Task to carry out> Reproduce the records below exactly, but only between the lines holding "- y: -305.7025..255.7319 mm" and "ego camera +", inclusive.
:: Material shown ::
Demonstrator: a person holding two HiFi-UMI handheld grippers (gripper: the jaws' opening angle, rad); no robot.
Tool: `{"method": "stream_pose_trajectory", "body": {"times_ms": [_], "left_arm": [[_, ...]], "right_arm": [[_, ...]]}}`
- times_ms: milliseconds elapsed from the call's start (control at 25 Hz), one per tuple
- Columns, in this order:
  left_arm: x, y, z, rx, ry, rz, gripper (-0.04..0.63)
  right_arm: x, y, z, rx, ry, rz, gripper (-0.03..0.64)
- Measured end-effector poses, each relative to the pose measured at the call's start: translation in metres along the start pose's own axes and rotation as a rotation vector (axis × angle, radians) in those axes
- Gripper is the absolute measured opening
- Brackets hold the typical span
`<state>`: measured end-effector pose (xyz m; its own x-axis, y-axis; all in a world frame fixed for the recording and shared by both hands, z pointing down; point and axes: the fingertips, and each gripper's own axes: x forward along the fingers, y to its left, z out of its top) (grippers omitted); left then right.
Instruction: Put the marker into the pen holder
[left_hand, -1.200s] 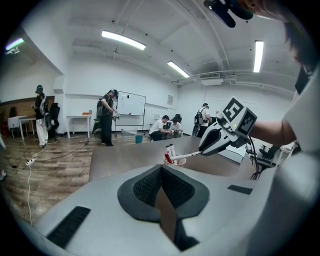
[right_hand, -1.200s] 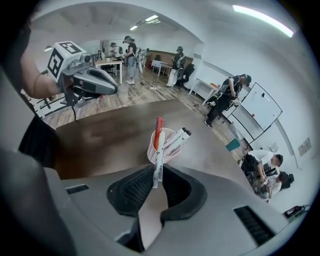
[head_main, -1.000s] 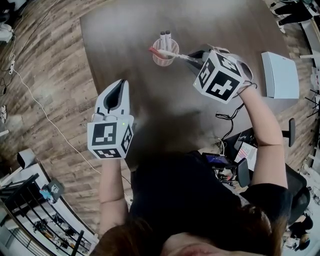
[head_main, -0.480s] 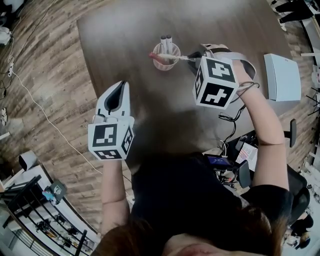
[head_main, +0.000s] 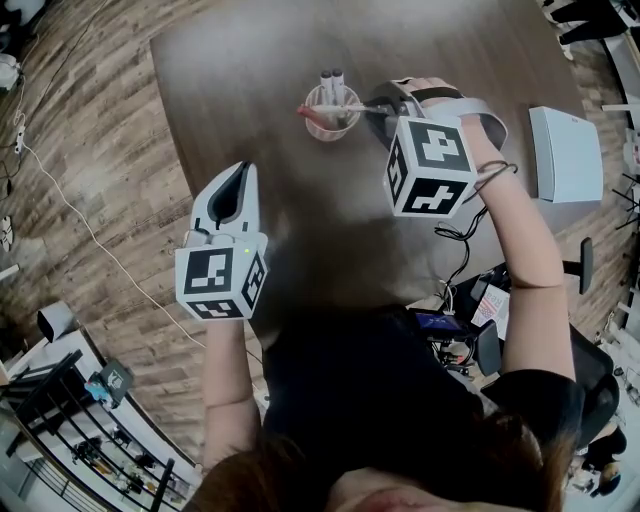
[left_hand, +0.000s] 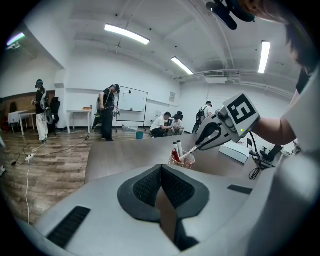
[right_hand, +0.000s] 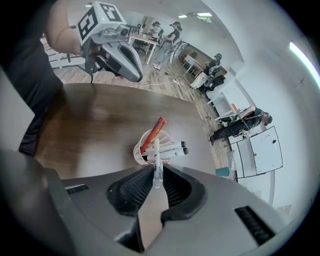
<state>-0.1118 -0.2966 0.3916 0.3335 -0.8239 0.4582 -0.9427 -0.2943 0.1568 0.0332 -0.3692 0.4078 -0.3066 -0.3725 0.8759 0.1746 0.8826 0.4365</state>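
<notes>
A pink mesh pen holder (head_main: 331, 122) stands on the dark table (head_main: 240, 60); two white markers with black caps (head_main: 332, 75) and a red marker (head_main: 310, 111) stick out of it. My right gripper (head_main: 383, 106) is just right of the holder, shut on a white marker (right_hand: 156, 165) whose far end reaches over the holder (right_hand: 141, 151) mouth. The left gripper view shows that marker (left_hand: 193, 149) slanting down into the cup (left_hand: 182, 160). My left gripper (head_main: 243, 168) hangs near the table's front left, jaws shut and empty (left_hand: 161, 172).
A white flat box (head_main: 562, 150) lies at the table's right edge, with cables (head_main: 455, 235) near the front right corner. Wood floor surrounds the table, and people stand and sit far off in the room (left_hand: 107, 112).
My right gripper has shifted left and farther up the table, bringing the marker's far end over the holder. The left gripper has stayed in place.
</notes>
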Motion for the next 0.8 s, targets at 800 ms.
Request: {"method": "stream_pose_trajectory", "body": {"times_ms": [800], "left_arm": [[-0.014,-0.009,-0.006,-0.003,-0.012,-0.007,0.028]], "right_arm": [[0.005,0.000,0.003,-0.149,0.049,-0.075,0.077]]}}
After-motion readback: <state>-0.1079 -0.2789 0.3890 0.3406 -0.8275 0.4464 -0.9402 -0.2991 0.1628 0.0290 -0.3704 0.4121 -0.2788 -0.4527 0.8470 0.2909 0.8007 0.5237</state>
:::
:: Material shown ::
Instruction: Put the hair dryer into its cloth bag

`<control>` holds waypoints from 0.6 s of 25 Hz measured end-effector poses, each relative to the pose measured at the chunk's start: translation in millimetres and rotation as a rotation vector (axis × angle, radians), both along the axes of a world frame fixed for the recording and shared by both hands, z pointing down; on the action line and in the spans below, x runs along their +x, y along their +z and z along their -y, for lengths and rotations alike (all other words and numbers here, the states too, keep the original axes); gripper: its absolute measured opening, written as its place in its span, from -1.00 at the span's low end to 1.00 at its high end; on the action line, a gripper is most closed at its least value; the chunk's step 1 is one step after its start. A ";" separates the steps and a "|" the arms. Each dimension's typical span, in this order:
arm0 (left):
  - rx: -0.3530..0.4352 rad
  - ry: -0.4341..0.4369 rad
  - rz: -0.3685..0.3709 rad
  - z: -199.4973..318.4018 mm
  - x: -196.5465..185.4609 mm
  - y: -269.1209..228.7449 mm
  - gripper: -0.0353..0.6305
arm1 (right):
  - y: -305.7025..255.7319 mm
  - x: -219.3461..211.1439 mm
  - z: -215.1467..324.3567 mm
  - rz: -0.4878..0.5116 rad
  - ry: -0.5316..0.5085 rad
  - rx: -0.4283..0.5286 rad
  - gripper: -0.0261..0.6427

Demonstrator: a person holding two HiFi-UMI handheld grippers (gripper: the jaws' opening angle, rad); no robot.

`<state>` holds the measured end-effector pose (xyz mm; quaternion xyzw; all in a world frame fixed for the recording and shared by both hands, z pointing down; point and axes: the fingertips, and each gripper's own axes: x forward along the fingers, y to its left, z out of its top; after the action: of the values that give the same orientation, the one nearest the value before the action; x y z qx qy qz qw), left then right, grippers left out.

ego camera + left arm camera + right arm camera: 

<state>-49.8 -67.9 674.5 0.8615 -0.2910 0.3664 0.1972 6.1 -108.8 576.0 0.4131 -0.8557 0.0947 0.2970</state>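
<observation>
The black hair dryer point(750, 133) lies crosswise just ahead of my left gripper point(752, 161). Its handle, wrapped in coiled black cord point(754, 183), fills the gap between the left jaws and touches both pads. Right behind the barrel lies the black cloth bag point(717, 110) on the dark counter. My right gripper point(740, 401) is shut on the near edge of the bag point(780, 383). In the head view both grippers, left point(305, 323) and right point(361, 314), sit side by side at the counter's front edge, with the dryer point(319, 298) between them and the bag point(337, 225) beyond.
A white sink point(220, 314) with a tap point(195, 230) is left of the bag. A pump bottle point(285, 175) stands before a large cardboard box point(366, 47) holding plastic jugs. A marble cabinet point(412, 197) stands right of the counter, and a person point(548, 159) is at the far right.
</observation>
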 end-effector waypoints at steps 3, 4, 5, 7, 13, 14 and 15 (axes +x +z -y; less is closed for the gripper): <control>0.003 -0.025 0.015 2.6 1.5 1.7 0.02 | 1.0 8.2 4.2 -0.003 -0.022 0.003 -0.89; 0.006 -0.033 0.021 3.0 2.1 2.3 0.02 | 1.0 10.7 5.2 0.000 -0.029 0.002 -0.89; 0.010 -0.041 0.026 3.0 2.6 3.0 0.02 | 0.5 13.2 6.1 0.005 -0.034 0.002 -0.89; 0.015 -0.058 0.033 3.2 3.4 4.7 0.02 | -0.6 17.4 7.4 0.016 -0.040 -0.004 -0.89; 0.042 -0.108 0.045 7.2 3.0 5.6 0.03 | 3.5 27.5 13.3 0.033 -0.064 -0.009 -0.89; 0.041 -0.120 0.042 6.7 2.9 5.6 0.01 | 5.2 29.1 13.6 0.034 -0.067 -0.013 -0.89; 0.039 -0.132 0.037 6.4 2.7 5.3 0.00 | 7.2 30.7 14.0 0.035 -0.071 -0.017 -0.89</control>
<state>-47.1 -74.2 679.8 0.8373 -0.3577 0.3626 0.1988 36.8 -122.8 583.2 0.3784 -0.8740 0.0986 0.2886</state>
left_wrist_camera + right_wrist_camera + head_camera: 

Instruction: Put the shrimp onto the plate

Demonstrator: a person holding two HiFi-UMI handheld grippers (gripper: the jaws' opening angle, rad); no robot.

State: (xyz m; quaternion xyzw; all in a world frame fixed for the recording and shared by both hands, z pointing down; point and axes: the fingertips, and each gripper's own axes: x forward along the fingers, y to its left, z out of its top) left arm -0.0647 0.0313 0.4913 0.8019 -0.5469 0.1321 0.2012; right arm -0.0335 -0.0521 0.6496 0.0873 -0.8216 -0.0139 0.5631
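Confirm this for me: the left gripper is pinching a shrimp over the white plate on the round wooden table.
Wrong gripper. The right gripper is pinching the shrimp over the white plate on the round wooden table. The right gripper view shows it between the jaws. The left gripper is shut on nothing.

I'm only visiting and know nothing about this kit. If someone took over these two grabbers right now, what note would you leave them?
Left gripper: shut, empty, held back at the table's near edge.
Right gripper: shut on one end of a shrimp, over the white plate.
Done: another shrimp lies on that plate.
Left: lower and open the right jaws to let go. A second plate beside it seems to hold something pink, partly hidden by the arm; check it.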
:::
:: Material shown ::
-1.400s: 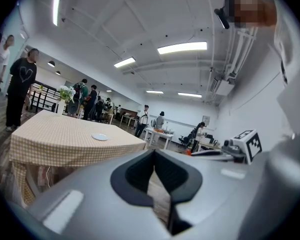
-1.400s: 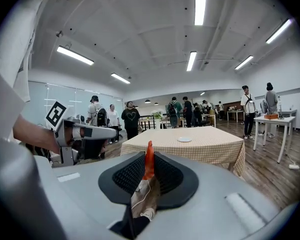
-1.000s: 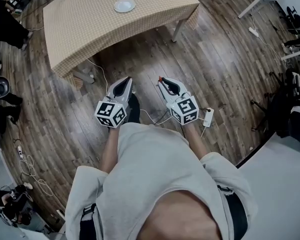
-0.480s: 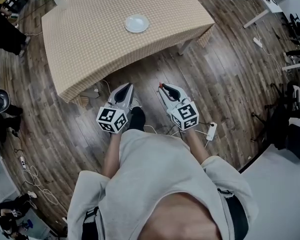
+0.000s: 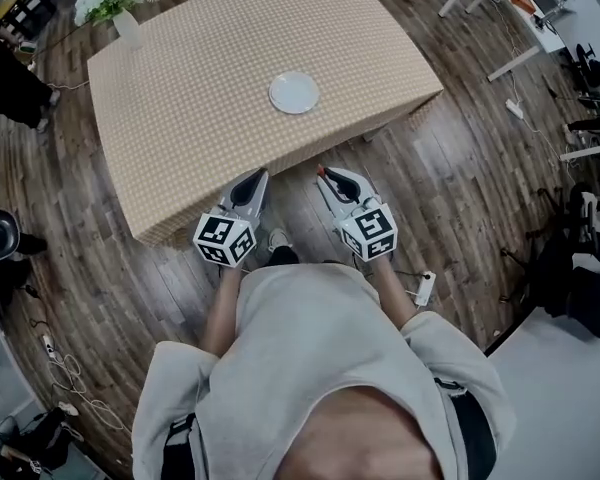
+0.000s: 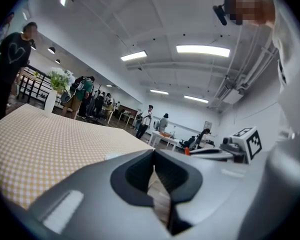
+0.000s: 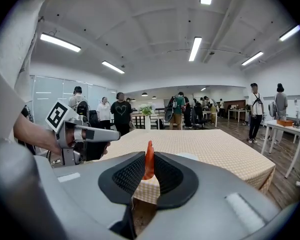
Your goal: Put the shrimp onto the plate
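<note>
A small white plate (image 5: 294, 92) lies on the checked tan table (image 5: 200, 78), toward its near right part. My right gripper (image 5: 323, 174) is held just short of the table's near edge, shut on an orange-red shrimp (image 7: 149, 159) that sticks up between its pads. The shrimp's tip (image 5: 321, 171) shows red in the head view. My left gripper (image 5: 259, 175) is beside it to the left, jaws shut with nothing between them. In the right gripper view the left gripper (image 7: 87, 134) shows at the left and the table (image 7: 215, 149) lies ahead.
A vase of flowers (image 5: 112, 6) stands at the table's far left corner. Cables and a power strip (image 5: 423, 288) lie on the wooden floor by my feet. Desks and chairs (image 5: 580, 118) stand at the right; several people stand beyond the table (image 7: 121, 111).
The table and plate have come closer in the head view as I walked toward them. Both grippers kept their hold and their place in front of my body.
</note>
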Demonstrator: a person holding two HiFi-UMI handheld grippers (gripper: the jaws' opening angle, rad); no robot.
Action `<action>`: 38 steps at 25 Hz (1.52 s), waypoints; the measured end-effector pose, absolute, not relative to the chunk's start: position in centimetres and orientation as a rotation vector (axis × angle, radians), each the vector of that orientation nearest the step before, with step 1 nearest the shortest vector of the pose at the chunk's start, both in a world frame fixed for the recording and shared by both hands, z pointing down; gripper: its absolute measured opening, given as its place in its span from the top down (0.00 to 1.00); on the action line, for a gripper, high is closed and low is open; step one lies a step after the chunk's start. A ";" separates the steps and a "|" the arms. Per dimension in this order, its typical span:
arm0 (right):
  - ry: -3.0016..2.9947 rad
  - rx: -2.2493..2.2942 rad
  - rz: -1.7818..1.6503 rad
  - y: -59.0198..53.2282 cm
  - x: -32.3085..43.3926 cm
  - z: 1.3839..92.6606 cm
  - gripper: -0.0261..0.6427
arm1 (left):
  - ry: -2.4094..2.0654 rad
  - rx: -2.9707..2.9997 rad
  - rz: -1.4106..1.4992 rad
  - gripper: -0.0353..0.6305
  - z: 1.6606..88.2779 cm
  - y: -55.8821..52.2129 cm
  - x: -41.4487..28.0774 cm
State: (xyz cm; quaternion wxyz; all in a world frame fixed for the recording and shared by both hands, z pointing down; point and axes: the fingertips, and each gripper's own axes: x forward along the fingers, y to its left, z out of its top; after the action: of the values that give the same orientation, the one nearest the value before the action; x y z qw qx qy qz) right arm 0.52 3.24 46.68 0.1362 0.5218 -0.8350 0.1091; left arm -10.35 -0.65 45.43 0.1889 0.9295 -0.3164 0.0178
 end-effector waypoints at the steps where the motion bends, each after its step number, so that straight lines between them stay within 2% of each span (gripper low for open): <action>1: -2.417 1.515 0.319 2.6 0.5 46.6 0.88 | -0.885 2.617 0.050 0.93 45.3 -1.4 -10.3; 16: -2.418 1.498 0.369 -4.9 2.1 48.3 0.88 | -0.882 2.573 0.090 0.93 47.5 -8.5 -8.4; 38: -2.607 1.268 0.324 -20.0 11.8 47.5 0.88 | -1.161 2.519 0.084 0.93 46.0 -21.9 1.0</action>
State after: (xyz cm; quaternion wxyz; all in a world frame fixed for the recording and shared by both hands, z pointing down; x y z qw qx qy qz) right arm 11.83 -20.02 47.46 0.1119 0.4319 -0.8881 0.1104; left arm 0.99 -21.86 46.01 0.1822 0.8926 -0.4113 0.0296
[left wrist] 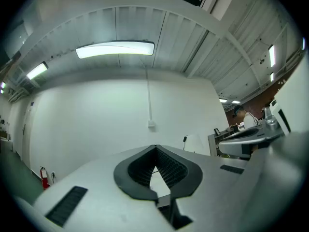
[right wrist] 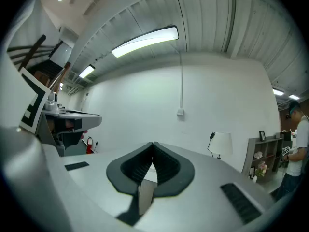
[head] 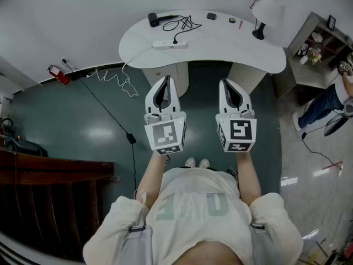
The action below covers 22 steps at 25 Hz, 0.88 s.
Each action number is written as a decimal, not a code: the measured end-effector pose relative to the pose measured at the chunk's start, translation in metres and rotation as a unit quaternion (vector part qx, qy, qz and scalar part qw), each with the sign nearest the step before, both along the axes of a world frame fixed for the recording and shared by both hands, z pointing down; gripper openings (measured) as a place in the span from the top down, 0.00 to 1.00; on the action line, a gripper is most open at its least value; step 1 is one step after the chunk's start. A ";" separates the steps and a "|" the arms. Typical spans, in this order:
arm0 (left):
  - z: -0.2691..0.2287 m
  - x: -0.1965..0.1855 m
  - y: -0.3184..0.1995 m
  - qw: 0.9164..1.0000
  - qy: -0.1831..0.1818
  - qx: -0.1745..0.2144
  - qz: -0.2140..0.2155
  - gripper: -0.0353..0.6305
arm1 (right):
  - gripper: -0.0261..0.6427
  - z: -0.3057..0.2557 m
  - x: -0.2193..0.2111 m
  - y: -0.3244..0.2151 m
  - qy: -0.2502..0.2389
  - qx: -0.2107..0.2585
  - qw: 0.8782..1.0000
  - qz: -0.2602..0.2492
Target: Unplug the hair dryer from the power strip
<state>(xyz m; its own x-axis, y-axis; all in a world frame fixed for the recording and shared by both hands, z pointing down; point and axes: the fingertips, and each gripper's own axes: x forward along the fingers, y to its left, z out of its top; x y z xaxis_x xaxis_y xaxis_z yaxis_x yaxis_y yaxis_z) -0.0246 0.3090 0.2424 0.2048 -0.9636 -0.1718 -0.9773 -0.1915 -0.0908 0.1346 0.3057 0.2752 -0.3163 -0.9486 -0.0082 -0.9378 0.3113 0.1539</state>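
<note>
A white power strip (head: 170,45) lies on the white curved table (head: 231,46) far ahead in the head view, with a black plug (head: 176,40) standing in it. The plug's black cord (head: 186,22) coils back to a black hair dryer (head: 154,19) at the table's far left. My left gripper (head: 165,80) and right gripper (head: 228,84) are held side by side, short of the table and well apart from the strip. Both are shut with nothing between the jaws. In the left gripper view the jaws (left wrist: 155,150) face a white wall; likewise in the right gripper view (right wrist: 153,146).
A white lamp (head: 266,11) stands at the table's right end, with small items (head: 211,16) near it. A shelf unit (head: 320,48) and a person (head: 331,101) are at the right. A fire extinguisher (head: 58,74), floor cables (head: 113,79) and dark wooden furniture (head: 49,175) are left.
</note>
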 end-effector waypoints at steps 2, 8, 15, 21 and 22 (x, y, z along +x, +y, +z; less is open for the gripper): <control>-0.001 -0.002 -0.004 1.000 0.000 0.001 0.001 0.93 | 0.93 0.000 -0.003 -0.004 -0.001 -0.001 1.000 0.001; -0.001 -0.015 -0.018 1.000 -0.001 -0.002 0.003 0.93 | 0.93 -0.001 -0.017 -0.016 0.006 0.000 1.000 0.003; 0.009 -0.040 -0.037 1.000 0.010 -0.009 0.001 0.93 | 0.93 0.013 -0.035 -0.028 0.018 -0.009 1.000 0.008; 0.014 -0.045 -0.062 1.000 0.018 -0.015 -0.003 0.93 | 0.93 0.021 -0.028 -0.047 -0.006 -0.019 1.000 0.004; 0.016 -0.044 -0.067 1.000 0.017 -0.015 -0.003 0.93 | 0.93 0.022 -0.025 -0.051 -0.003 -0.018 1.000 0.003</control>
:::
Task solution>
  - y: -305.7025..255.7319 mm
  - x: -219.3461..211.1439 mm
  - z: -215.1467..324.3567 mm
  - rz: -0.4878..0.5116 rad
  - ry: -0.5316..0.5085 rad
  - rx: -0.4283..0.5286 rad
  - gripper: -0.0261..0.6427

Demonstrator: a person holding two HiFi-UMI handheld grippers (gripper: the jaws' opening angle, rad); no robot.

`<state>` holds the measured end-effector pose (xyz mm; quaternion xyzw; all in a world frame fixed for the recording and shared by both hands, z pointing down; point and axes: the fingertips, and each gripper's own axes: x forward along the fingers, y to its left, z out of its top; after the action: of the values that give the same orientation, the one nearest the value before the action; x y z qx qy qz qw), left then right, grippers left out.

ego camera + left arm camera + right arm camera: 

This output requires no further additions.